Jusqu’au revoir, Monsieur Marcel Maréchal

Publié le par L'Obs par Jacques Nerson

Le comédien et metteur en scène Marcel Maréchal est mort, ce jeudi 11 juin, d’une fibrose pulmonaire. Il avait 83 ans. C’est l’une des figures majeures de la décentralisation culturelle d’après-guerre qui disparaît.

Marcel Maréchal (1937-2020), ici en 2012 dans « Cher menteur », de Jean Cocteau, au Théâtre La Bruyère, dans une mise en scène de Régis Santon. (DELALANDE RAYMOND/SIPA / SIPA)

Marcel Maréchal (1937-2020), ici en 2012 dans « Cher menteur », de Jean Cocteau, au Théâtre La Bruyère, dans une mise en scène de Régis Santon. (DELALANDE RAYMOND/SIPA / SIPA)

Dans les années 1960-1970, le petit milieu du théâtre lyonnais avait deux pôles. D’un côté les fidèles de Roger (Planchon), de l’autre les partisans de Marcel (Maréchal). Le premier exerçait ses talents au Théâtre de la Cité de Villeurbanne qui allait reprendre le sigle TNP en 1972, le second, de six ans son cadet, dirigeait le Théâtre du Cothurne, puis à partir de 1968 le Théâtre du 8ème à Lyon.

Rares étaient les acteurs à faire la navette entre les deux troupes. Au-delà d’une rivalité anecdotique de chefs de bandes, il y avait entre Planchon et Maréchal de profondes divergences. Divergences politiques : l’un et l’autre étaient de gauche, mais Planchon était marxiste, et Maréchal, chrétien de gauche. Divergences esthétiques surtout : Maréchal n’avait pas la rigueur de Planchon. Disons qu’il était plus dionysiaque qu’apollinien. Autrement dit, plus dans la lignée de Jean-Louis Barrault que dans celle de Jean Vilar. De fait ses spectacles n’atteignait jamais la perfection formelle de ceux de Planchon ou, moins encore, ceux de Chéreau ou Strehler.

En revanche, grand découvreur de textes, il avait un goût très sûr pour les poètes baroques comme Jacques Audiberti (« le Cavalier seul », 1963, « la Poupée », 1968, « Opéra parlé », 1980) et Jean Vauthier (« Badadesques », 1965, et « Capitaine Bada », 1966, « le Sang », 1970, « Ton nom dans les nuées, Elisabeth », 1976, « les Prodiges », 1997), ou encore pour Louis Guilloux (avec « Cripure », 1967, adapté de son grand roman « le Sang noir », puis « la Maison du peuple », 2002).

Un comédien chimiquement pur

En réalité Maréchal était, comme Barrault, plus animateur que metteur en scène.
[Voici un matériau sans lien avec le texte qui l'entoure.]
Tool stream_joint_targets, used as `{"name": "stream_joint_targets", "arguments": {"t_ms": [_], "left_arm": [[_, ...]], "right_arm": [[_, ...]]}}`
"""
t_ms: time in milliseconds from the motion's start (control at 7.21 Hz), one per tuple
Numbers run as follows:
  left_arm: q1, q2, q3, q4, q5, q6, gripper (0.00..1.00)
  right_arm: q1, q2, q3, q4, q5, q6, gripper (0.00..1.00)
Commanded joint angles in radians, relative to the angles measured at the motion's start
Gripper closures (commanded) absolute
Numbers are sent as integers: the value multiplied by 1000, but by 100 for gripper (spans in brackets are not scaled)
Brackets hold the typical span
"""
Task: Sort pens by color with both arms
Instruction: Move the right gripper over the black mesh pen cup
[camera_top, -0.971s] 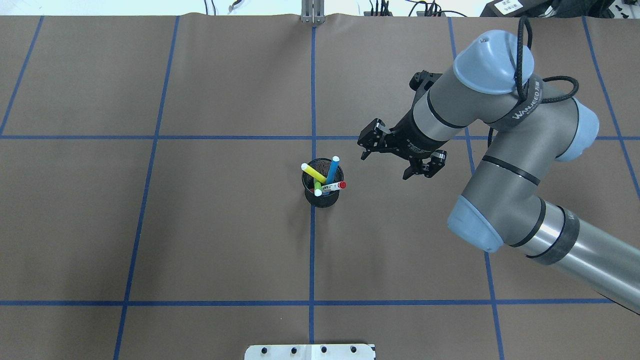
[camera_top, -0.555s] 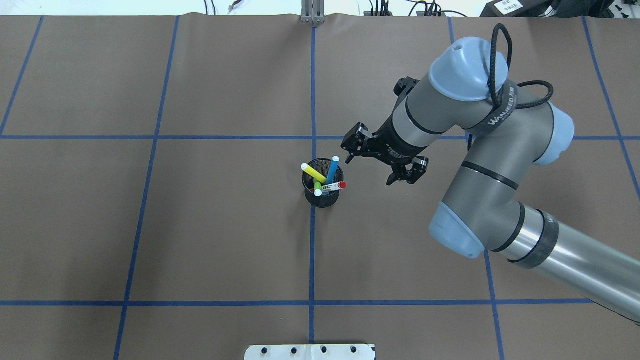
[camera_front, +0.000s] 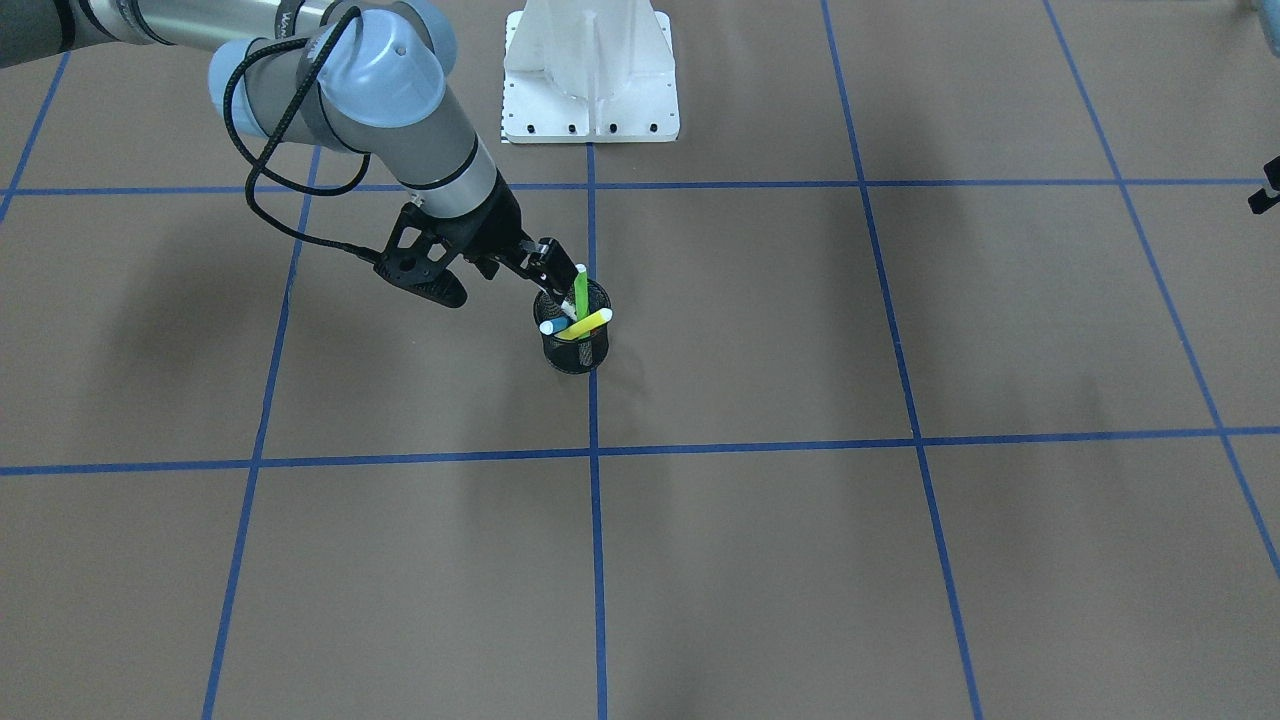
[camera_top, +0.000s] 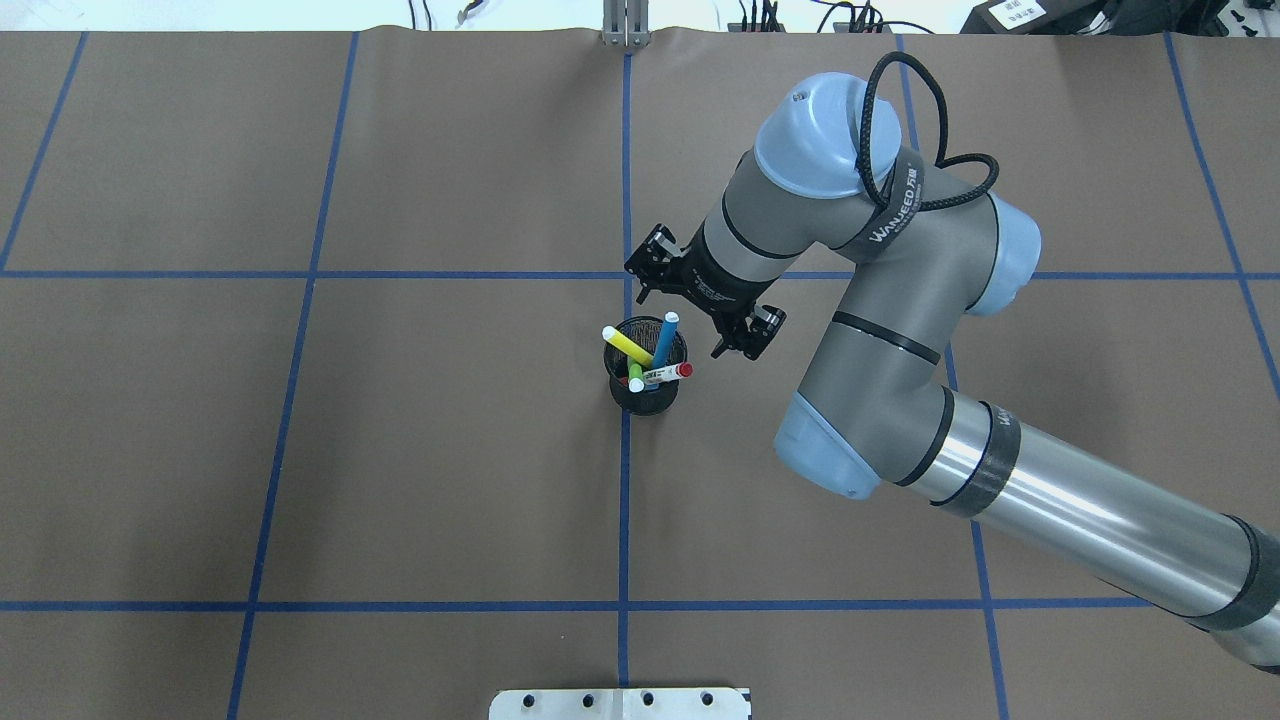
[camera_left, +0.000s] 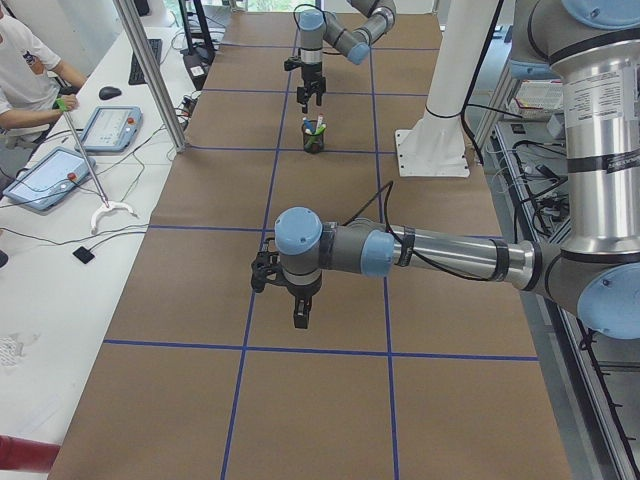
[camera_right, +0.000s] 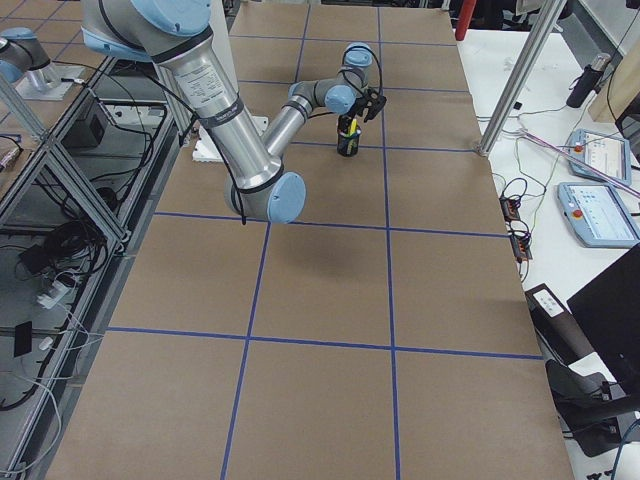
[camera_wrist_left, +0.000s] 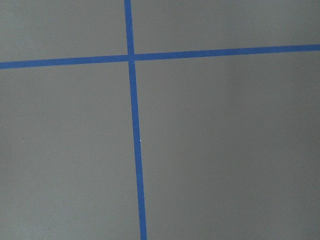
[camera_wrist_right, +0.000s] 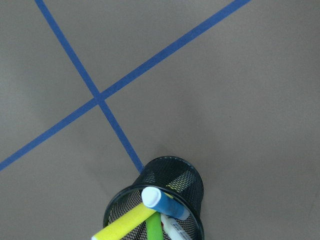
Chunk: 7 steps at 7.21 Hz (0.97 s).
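Pens unchanged since a second ago: blue pen (camera_top: 664, 341), yellow pen (camera_top: 628, 346), green pen (camera_top: 634, 374) and red-capped white pen (camera_top: 668, 373) all lean in the mesh cup (camera_top: 646, 400) on the table (camera_top: 400, 450), on its centre line. Right gripper (camera_top: 680, 325) has moved in from the cup's right and now hangs over its far rim, jaws spread wide, wrist tilted down. Left gripper (camera_left: 290, 300) hovers low, well apart; cannot tell its jaw state.

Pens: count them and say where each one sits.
4, all in the black mesh cup: the blue pen leans toward the far side, the yellow pen toward the left, the green pen and the red-capped white pen lie at the near rim. The cup could hide more.
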Motion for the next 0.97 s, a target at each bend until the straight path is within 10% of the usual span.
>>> {"name": "stream_joint_targets", "arguments": {"t_ms": [0,832], "left_arm": [[0,0,2,0,-2,0,0],[0,0,10,0,-2,2,0]], "right_arm": [[13,28,-38,0,-4,10,3],[68,97,-195,-11,190,-91,16]]}}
Et comédien avant tout. Un comédien chimiquement pur. Nul n’a oublié ses envolées lyriques dans le rôle de Cripure. Courtaud, affligé d’un physique ingrat à la Charles Laughton, il était doté d’un charme irrésistible. Son sourire jovial, ses yeux plissés par la ruse, ce mélange unique de trivialité et de poésie, en faisaient un Falstaff natif. Ajoutez à cela son accent de gone de la Croix-Rousse, jamais tout à fait perdu, même quand il a quitté Lyon pour Marseille où il a fondé et dirigé La Criée (de 1981 à 1994), puis laissé Marseille pour Paris où il a repris le Rond-Point (1995-2000), et enfin pris la tête des Tréteaux de France (2001-2011) dont la mission itinérante s’accordait bien avec le talent baladeur de ce fils de chauffeur routier.

J’ai dit qu’aucun de ses spectacles n’était parfait et ne m’en dédis pas. Mais il faut ajouter que ce saltimbanque avait un tel sens de la scène, un tel amour du public, qu’il n’ennuyait jamais. C’est grâce à vous, Marcel, et à Roger aussi, ne vous en déplaise, que m’est venue la passion du théâtre. Mes parents vous ont maudit mais moi, je vous rends grâce.